Background
A linked list is a concrete data structure which models a sequence.
A linked list is a chain of node objects. Each node object stores
- A single value in the sequence; this is the payload
- A reference (pointer) to the node storing the next value in the sequence; this is the successor reference.
Optionally, a node may also have a reference to the node containing the previous value in the sequence. This is the predecessor reference.
Linked lists whose nodes contain only successor references are known as singly-linked. Linked lists containing both successor and predecessor references are known as doubly-linked.
The head of a linked list is the node containing the first element of the sequence. The tail of a linked list is the node containing the last element of the sequence.
Here are two diagrams showing linked lists (chains of nodes) containing the sequence A, B, C:
Singly-linked list:
Doubly-linked list:
Characteristics
Linked lists have the following general characteristics
- O(1) prepend and append operations
- O(1) remove first element
- O(1) remove last element for doubly-linked lists; O(N) for singly-linked lists
- O(N) get/set/insert/remove using an arbitrary index
- O(1) insert/remove given a pointer to a list node which is adjacent to the insertion and/or removal site
- O(N) to iterate through values from beginning of sequence to end
- O(N) to iterate backwards through values (end to beginning) for doubly-linked lists only
Because the operations that get and set elements at an arbitrary index take O(N) time, linked lists can be said to support a sequential access for elements. Algorithms that require random access to elements in the sequence should use an array-based sequence data structure which supports get and set at an index in O(1) time.

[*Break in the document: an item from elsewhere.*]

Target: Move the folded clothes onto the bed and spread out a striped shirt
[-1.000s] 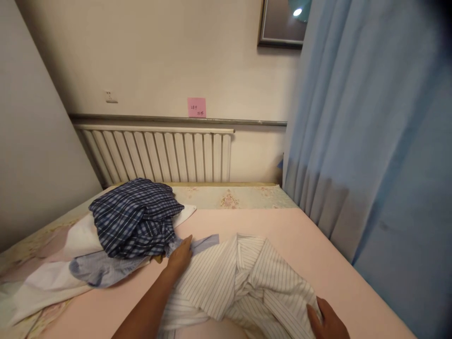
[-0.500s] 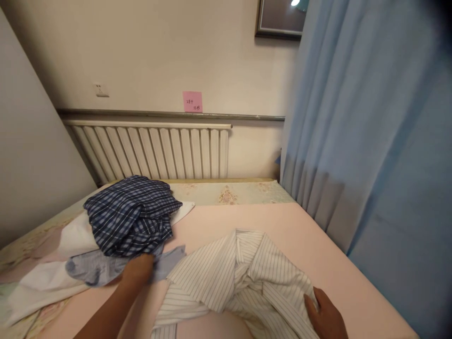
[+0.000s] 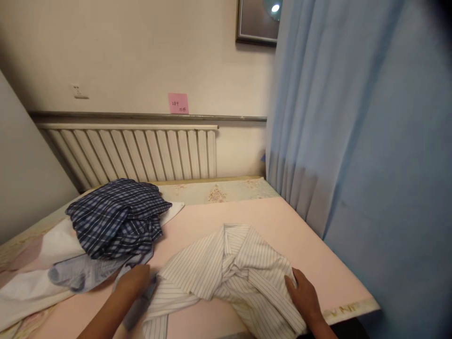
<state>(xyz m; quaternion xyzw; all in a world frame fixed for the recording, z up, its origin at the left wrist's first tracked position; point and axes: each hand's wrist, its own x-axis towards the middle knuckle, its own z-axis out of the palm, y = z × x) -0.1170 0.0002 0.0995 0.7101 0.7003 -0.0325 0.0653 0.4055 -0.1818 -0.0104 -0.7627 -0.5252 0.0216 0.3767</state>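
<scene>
A white shirt with thin dark stripes [image 3: 208,268] lies crumpled on the pink sheet [image 3: 247,212], its collar toward the wall. At its right edge, my right hand [image 3: 303,292] pinches the fabric between thumb and fingers. My left hand [image 3: 136,280], slightly blurred, is closed on a part of a grey-blue garment [image 3: 84,270] just left of the shirt. That garment stretches leftward, partly under a bunched navy plaid garment [image 3: 116,216].
White clothing [image 3: 60,242] lies under the plaid garment at the left. A blue curtain [image 3: 353,117] hangs along the bed's right side. Behind the bed are a radiator [image 3: 141,153] and a wall with a pink note [image 3: 178,103].
My left hand has drawn part of the grey-blue garment nearer and down, out from beside the plaid pile. My right hand stays on the striped shirt's edge. The view has turned slightly right.
</scene>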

The most interesting characteristic of linked lists is their ability to add and remove elements in O(1) time at both ends, and their ability to perform O(1) element insertions and removals given a reference to a list node adjacent to the insertion/removal site.
Implementation issues
Linked lists can be somewhat tricky to implement correctly.

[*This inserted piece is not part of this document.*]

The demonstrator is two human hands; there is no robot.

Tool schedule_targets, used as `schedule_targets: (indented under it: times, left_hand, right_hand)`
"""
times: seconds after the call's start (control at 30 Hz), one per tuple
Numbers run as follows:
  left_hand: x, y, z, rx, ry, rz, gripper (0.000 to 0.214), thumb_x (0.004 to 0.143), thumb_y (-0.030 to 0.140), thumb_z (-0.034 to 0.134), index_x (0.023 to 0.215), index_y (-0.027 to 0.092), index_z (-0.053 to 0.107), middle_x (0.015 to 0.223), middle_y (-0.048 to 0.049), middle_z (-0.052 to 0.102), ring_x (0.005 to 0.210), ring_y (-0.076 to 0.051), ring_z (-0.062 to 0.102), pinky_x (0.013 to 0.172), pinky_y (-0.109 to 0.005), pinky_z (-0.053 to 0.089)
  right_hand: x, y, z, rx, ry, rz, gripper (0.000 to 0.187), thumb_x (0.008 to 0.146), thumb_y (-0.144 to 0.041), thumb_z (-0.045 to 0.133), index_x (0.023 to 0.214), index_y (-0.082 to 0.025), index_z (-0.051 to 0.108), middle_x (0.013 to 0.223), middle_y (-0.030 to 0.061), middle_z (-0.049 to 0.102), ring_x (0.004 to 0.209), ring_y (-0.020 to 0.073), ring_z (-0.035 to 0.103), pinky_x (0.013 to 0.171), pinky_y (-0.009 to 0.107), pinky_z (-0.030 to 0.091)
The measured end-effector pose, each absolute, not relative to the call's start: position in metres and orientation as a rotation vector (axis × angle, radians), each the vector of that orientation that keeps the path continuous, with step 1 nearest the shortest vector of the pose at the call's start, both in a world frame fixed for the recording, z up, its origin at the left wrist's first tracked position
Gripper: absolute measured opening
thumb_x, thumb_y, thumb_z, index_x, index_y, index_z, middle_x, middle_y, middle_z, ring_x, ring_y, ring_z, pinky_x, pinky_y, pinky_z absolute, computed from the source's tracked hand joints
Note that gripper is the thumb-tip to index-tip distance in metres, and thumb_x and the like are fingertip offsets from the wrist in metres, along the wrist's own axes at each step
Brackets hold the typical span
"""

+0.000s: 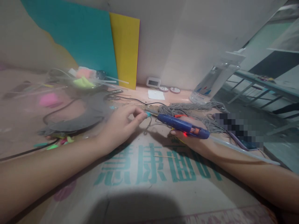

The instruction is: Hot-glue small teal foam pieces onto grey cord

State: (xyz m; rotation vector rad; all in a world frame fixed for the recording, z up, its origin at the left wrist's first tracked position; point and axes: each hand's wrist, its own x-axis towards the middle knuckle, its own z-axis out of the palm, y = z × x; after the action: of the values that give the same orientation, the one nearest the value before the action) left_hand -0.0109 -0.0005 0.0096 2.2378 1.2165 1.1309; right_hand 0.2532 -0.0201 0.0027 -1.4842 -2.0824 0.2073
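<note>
My right hand (187, 138) is closed around a blue hot glue gun (183, 125), its nozzle aimed left and a red light glowing on its body. A clear glue stick (243, 151) trails out of its back toward the right. My left hand (122, 124) pinches a small teal piece (148, 114) right at the nozzle tip, fingers pressed together. Both hands hover over a flattened cardboard sheet (149, 174) printed with large teal characters. A thin grey cord (147, 125) curls beneath the nozzle.
A pile of grey cord (187, 109) lies behind the glue gun. A clear plastic bottle (215, 81) stands at the right. Teal (79, 37) and yellow (125, 46) sheets lean on the wall. Colourful scraps, black cables and a clear container (79, 82) clutter the left. A phone (245, 143) lies right.
</note>
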Motion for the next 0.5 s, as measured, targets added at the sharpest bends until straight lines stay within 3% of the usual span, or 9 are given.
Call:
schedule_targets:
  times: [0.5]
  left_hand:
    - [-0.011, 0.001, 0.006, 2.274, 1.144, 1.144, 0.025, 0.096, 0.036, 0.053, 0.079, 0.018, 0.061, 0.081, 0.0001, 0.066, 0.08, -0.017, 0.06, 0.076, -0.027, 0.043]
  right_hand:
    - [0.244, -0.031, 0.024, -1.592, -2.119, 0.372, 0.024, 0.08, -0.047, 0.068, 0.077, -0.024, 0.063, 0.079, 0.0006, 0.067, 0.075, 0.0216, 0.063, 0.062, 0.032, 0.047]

The key to correctly implementing operations on a linked list is to preserve the fundamental invariants of the data structure:
- The linked list must keep track of which node contains the first and last values in the sequence
- For a node N in the chain containing a value V in the sequence, N’s successor reference must point to the node containing the successor to V in the sequence
- Doubly-linked lists: For a node N in the chain containing a value V in the sequence, N’s predecessor reference must point to the node containing the predecessor to V in the sequence
When implementing a linked list, you will need to be very careful to preserve these invariants. Often, special cases will emerge, especially when performing operations at the head and tail (beginning and end) of the chain of nodes.
Termination
The first and last values in a sequence are special cases: the first value has no predecessor, and the last value has no successor. A linked list implementation will need to use some form of termination for the nodes storing the first and last values in the sequence.
There are two common strategies:
(1) Use null as a terminator. In this strategy, the head node’s predecessor reference is the null value, and the tail node’s sucessor reference is the null value.
Doubly-linked list terminated by null:
When the chain of nodes is terminated using null, the methods which implement the linked list operations must be very careful to check successors and predecessors to ensure that they are non-null before attempting to use them (by accessing the payload, following successor/predecessor links, etc.)
(2) Use sentinel nodes. A sentinel node is a special node which does not contain an element of the sequence.
Sentinel nodes are useful to eliminate some (all?) special cases that would otherwise arise when performing operations at the beginning and end of the linked list. For example, if the head node is preceeded by a sentinel node, and the tail node is followed by a sentinel node, then all of the nodes in the list which contain element values have predecessor and successor nodes. This can significantly reduce the complexity of implementing the linked list operations.
Doubly-linked list terminated by sentinel nodes:
Using sentinel nodes in a linked list creates a new invariant: the “head sentinel” must always be the predecessor of the head node, and the “tail sentinel” must always be the successor of the tail node.